YOUR TASK: Retype the data that follows exactly. No pictures belong in the copy.

BEGIN INFORMATION SUPPLIED

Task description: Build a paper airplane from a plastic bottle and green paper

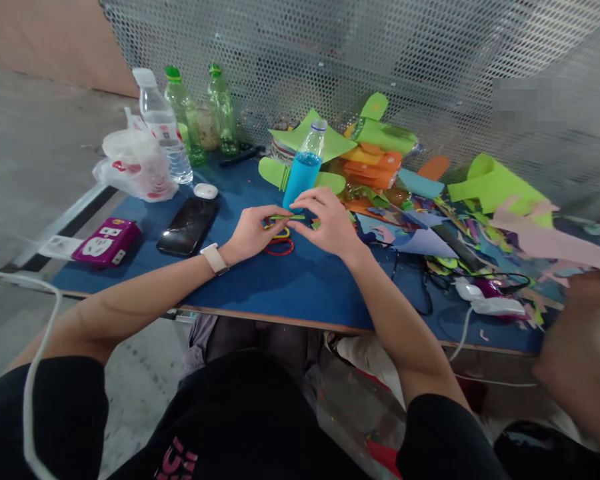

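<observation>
A small green strip (pixel 293 217) lies between my two hands, seen nearly edge-on. My left hand (pixel 254 232) has its thumb and fingers closed on the strip's left end. At the other end my right hand (pixel 325 221) has its thumb and fingers curved apart, with the fingertips close to the strip. Just behind stands a clear bottle with a blue wrap (pixel 303 175), between rounded green paper pieces (pixel 273 172). Below my fingers, scissors with red and yellow handles (pixel 280 248) rest on the blue table (pixel 280 287), partly hidden.
At the left are a black phone (pixel 187 227), a white case (pixel 205 191), a purple box (pixel 107 242), a bag (pixel 140 167) and several bottles. Paper scraps (pixel 480 240) and cables cover the right side. Another person's arm (pixel 580 360) is at far right.
</observation>
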Tool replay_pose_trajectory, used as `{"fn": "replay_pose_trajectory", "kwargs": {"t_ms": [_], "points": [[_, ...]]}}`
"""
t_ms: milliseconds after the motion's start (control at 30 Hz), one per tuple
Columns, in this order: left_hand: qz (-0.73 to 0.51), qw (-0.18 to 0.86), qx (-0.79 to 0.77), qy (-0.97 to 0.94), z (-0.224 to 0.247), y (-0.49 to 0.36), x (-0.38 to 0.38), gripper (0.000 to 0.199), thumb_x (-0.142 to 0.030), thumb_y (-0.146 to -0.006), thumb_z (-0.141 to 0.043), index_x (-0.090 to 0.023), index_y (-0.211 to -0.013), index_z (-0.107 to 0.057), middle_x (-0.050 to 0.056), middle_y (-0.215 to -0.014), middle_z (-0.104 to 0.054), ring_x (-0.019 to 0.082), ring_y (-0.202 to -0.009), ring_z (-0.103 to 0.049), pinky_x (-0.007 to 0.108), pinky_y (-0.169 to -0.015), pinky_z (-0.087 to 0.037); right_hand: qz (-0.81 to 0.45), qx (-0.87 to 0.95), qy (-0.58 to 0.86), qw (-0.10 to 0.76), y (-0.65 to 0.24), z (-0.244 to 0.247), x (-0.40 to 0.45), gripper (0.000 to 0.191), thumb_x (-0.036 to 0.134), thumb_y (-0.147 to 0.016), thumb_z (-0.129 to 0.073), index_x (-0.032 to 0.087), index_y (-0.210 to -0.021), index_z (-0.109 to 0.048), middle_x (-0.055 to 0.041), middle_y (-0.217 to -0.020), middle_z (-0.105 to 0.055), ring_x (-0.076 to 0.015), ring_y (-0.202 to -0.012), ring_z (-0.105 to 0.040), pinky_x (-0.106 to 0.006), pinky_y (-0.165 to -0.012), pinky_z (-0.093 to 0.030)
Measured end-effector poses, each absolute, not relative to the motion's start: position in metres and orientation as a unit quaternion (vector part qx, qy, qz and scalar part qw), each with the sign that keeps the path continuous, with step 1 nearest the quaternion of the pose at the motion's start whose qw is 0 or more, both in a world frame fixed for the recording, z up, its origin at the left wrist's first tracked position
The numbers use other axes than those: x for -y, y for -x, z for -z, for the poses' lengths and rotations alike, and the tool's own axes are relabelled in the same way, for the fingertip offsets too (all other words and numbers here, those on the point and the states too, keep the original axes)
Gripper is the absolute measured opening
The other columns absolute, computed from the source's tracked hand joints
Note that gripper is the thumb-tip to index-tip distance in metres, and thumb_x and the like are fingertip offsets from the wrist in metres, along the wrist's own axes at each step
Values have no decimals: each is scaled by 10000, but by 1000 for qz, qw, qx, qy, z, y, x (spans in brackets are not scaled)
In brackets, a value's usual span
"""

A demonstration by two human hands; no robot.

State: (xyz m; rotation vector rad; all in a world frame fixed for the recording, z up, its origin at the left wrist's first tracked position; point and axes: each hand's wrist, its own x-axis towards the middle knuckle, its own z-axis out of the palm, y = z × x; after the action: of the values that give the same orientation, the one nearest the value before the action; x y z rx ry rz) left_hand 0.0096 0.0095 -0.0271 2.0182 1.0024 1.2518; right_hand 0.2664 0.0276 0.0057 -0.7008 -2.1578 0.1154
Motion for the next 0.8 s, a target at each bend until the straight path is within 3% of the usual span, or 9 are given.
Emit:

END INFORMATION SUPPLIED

ANSWER SECTION:
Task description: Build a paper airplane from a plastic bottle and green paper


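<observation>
A small green strip (pixel 293 217) lies between my two hands, seen nearly edge-on. My left hand (pixel 254 232) has its thumb and fingers closed on the strip's left end. At the other end my right hand (pixel 325 221) has its thumb and fingers curved apart, with the fingertips close to the strip. Just behind stands a clear bottle with a blue wrap (pixel 303 175), between rounded green paper pieces (pixel 273 172). Below my fingers, scissors with red and yellow handles (pixel 280 248) rest on the blue table (pixel 280 287), partly hidden.
At the left are a black phone (pixel 187 227), a white case (pixel 205 191), a purple box (pixel 107 242), a bag (pixel 140 167) and several bottles. Paper scraps (pixel 480 240) and cables cover the right side. Another person's arm (pixel 580 360) is at far right.
</observation>
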Tool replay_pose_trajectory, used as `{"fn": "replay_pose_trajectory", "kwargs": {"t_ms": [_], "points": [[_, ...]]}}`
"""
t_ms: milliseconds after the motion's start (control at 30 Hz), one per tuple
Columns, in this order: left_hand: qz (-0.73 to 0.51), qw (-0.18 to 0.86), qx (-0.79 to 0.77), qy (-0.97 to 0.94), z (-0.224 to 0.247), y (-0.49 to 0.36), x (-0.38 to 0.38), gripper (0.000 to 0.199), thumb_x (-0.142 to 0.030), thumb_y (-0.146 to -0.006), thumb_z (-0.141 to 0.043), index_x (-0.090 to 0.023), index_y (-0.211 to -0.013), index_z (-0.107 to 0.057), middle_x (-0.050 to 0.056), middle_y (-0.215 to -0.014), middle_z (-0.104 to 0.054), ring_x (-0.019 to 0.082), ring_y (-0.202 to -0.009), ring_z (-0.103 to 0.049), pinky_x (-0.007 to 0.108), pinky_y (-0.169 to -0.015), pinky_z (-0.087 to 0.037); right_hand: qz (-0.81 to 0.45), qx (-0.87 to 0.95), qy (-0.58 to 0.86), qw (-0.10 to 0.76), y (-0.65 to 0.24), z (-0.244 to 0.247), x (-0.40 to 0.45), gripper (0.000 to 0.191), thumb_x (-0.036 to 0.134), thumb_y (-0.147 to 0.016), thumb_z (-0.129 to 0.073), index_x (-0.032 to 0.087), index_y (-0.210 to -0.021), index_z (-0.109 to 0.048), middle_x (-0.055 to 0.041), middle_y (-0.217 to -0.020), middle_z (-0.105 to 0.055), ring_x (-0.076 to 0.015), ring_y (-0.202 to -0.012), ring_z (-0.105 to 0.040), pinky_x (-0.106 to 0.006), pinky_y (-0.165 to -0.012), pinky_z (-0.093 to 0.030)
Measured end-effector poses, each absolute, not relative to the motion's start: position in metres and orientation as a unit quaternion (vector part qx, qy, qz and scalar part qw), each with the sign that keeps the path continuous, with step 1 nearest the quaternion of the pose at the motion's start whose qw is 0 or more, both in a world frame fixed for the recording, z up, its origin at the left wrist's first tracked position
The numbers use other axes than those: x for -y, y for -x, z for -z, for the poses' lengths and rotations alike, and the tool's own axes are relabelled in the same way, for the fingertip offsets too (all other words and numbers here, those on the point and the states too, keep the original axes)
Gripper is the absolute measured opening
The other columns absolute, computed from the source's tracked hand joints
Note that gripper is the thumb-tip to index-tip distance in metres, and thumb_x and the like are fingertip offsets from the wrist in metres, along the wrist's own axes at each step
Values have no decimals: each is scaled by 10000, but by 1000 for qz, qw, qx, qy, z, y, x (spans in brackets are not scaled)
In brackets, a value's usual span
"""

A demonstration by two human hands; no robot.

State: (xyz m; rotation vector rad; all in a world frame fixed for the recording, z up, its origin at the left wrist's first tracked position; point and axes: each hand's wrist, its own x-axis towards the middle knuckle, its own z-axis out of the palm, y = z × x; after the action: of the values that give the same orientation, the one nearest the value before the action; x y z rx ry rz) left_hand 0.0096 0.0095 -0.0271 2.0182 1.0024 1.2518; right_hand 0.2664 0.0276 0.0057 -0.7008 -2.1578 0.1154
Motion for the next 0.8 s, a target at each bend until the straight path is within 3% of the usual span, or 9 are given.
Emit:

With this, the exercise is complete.